++++ INFORMATION PROVIDED
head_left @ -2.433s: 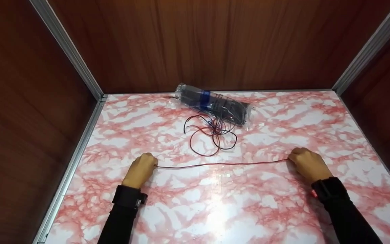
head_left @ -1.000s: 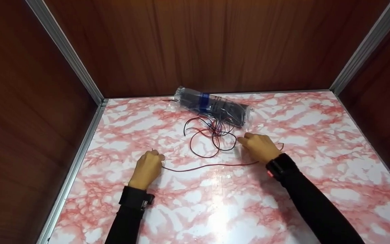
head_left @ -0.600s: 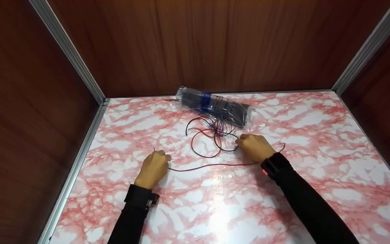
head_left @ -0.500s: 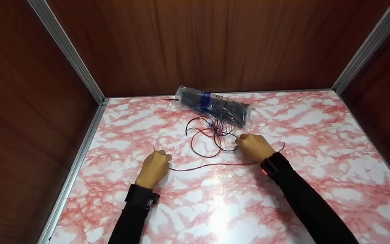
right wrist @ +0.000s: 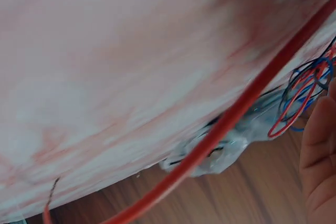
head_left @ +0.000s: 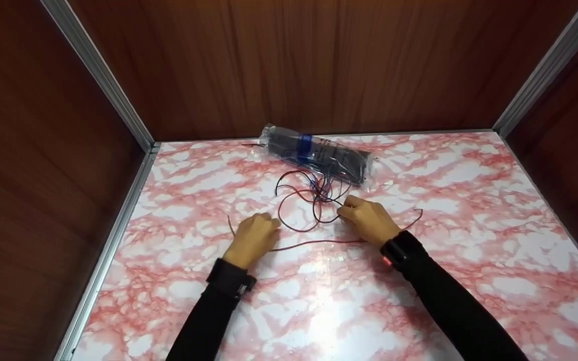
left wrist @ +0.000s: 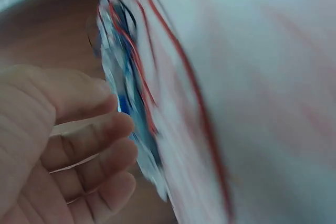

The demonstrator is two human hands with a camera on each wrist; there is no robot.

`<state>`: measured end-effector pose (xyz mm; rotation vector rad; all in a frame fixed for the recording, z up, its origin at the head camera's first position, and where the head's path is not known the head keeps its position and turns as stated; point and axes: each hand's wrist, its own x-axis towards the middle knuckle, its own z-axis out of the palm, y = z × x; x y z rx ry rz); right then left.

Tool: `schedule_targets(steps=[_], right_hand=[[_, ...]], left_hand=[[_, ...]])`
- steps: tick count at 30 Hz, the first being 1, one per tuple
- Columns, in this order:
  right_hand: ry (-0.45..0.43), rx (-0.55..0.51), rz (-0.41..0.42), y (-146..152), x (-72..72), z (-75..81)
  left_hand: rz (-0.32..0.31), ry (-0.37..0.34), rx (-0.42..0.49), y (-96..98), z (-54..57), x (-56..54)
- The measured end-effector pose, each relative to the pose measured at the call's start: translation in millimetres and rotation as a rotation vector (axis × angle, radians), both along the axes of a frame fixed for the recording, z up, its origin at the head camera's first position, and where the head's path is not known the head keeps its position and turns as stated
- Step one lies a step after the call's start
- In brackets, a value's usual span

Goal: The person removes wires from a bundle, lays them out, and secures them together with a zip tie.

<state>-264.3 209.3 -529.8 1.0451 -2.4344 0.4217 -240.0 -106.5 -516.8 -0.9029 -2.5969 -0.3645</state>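
Observation:
In the head view a separate red wire [head_left: 314, 242] lies across the pink-and-white table, its two ends bent up past the hands. The left hand [head_left: 254, 238] hovers over its left part; in the left wrist view the fingers [left wrist: 113, 153] are loosely bent around nothing, apart from the wire. Farther right, the right hand [head_left: 369, 219] pinches a black wire [head_left: 328, 221] looping out of a tangle of red, black and blue wires [head_left: 321, 193]. Only part of the right hand [right wrist: 320, 150] shows at the edge of the right wrist view, so its grip is hidden there.
A clear plastic bag [head_left: 329, 155] with dark contents and a blue band lies behind the tangle, near the back wall [head_left: 289, 70]. Brown wood-grain panels in metal frames close the table [head_left: 178, 321] in at the back and both sides.
Both hands earlier held the red wire's ends. The right hand has left it and taken the black wire, shifting slightly left since. The left hand has let go and moved right toward the tangle.

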Motion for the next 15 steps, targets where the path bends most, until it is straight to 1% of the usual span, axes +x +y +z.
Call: schedule_targets(steps=[4,7,9,11,13,15], right_hand=[[-0.026,-0.064,0.051,-8.8,0.2,-2.4],[-0.058,-0.119,0.116,-14.5,0.2,-4.2],[-0.076,-0.157,0.164,-18.4,0.1,-4.6],[-0.087,-0.193,0.194,-21.4,0.5,-4.6],[-0.087,-0.223,0.21,-23.4,0.9,-3.5],[-0.082,-0.234,0.21,-23.4,1.0,-2.0]], left_hand=[[-0.07,-0.028,0.002,38.7,8.7,-8.1],[-0.094,-0.069,-0.017,60.7,8.3,-12.6],[-0.101,-0.116,-0.02,70.2,5.2,-15.2],[-0.108,-0.181,-0.006,76.4,1.2,-17.2],[-0.124,-0.246,0.02,79.7,-2.5,-19.9],[-0.134,-0.285,0.044,80.4,-4.7,-23.2]])
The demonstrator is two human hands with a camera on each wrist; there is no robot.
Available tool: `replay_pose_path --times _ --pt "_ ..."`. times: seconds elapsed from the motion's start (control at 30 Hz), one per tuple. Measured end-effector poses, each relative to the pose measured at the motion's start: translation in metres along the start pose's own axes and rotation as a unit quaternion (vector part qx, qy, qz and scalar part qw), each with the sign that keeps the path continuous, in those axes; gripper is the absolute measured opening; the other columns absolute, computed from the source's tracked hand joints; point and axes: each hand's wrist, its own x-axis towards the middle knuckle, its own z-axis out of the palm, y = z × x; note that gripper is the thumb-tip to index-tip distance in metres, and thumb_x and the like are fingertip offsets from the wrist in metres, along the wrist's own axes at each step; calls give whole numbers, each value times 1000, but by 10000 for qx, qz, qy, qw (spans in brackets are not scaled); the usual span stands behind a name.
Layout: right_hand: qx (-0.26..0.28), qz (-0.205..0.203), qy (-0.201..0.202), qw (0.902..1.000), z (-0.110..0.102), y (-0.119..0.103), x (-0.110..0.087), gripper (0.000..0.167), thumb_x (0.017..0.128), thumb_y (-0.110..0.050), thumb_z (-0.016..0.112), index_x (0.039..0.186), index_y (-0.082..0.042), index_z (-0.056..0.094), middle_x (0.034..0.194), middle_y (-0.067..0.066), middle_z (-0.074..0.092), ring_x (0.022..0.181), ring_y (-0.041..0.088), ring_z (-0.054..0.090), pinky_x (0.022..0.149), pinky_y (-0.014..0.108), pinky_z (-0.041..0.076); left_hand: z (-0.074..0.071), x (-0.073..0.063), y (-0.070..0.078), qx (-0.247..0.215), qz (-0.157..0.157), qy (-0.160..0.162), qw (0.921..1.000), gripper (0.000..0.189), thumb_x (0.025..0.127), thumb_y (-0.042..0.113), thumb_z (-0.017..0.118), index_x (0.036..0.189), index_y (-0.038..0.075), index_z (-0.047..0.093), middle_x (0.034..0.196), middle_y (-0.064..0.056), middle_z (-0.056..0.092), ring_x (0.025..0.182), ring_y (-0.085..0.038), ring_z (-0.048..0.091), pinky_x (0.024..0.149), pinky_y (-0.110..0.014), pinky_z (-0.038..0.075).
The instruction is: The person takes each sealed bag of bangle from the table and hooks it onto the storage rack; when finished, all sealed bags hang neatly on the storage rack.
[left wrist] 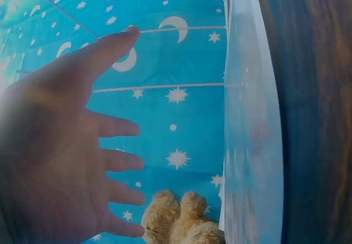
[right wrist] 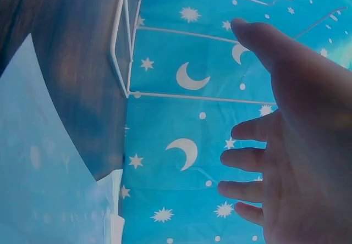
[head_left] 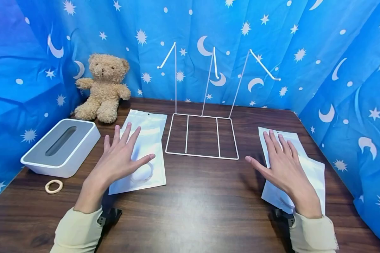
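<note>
My left hand (head_left: 118, 160), fingers spread and thumb out, hovers palm down over two overlapping white pouches (head_left: 156, 147) on the left side of the table. A round shape shows through the front pouch. In the left wrist view, a gap separates the hand (left wrist: 60, 156) from the pouch surface (left wrist: 250, 145). My right hand (head_left: 283, 168), spread the same way, hovers over two more overlapping white pouches (head_left: 313, 175) at the right. The right wrist view has that hand (right wrist: 297, 161) apart from the pouch (right wrist: 49, 161). Both hands hold nothing.
Between the hands, farther back, stands a white wire rack (head_left: 202, 156) with three uprights and angled arms. A teddy bear (head_left: 102, 88) sits at the back left. Before it are a white and grey tissue box (head_left: 79, 158) and a wooden ring (head_left: 54, 186). Star-patterned curtains (head_left: 256, 28) enclose the table.
</note>
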Motion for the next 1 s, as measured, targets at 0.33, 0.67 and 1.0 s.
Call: replay_pose_path --times 0.33,0.67,1.0 --pt "326 -22 47 9995 -3 -28 10 104 90 -70 48 157 -4 5 158 25 14 143 46 13 113 62 2 -10 -12 -9 -449 -479 170 9977 89 92 64 51 151 1 31 153 -28 28 138 -50 24 105 -69 22" --pt "1383 -36 -1052 9848 13 -38 39 102 92 -66 50 155 1 9 156 29 20 140 48 21 109 65 19 -4 -21 -26 -517 -1860 44 9812 63 89 48 67 122 -5 56 112 -30 55 100 -45 53 77 -57 47" --pt "1931 273 -1253 9728 42 -14 48 98 92 -62 55 152 5 19 148 34 30 136 49 29 106 64 29 4 -17 -47 -1149 -1588 -255 9803 61 87 45 71 123 -2 58 113 -28 55 104 -41 49 82 -56 44"
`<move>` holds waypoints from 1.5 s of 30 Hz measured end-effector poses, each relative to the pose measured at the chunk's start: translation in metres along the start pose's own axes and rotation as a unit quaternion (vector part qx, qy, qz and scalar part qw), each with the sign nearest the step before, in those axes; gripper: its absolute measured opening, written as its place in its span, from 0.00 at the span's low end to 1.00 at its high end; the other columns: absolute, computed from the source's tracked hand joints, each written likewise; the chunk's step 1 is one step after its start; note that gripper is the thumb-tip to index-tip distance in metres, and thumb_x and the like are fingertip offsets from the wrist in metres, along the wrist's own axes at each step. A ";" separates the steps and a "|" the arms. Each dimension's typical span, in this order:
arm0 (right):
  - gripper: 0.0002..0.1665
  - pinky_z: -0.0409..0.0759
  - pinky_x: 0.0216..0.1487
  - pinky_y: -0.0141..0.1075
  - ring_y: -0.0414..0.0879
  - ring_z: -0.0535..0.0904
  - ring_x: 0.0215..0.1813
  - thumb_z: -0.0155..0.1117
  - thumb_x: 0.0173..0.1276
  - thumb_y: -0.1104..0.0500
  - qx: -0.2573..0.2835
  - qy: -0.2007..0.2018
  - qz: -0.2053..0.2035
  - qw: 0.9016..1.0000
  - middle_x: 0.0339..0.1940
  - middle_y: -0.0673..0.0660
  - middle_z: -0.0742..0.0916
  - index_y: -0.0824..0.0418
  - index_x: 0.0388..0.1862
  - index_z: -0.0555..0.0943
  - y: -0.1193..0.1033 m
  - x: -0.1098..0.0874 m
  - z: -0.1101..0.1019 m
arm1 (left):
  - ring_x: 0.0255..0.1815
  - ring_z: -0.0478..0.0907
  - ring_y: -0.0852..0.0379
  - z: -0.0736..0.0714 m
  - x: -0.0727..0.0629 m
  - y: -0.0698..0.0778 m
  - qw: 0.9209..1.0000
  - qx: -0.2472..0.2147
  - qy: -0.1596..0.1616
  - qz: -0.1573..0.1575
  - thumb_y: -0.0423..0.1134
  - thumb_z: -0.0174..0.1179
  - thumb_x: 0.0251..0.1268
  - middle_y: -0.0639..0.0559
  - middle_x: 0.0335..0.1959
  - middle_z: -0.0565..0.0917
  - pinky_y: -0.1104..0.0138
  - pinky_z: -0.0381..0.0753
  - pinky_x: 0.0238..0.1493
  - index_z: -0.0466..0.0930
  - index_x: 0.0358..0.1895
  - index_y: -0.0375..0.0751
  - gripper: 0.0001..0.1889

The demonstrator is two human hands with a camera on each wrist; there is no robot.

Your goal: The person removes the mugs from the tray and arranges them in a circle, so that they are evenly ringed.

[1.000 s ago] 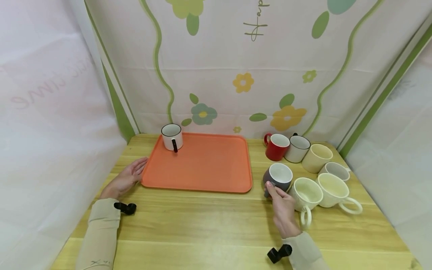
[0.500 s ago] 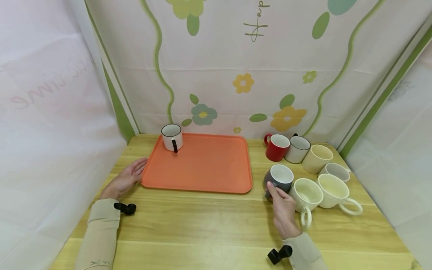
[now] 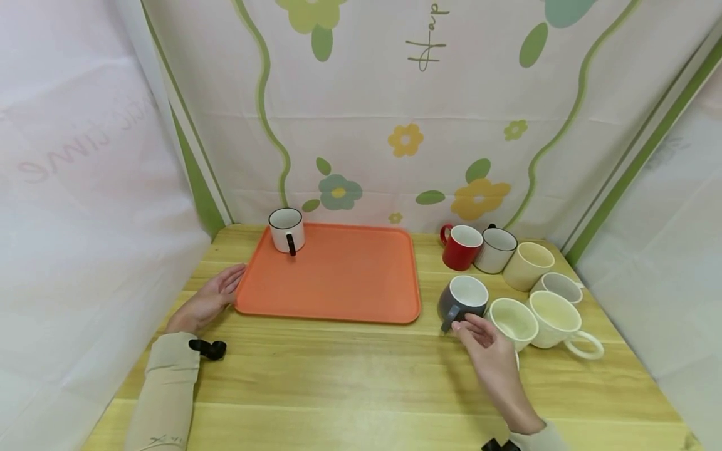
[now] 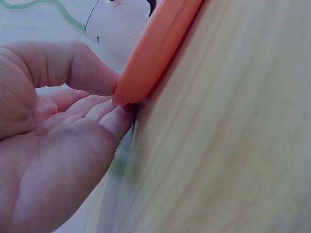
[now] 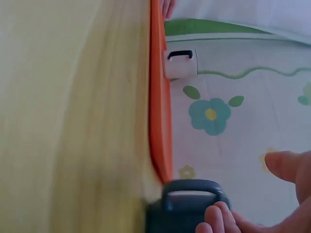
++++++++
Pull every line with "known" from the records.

`<state>`: measured end-effector pose (xyz mm; rotation vector rad; all in a frame fixed for the recording, z up, its origin at the head camera's first position, and where the head's path is not known the head keeps its position and turns as stated; point and axes: each hand's wrist, its own x-axis towards the middle knuckle, its own z-axis out of the palm, y = z × x; x y z rx ry rz); right then left.
- The measured end-effector pose, each relative to the pose measured at the call's start: translation in millimetres and rotation as a rotation vector (axis × angle, radians), both along the axes of a frame fixed for the recording, z up, its origin at the head camera's first position, and where the head's path is not known the head keeps its position and turns as stated

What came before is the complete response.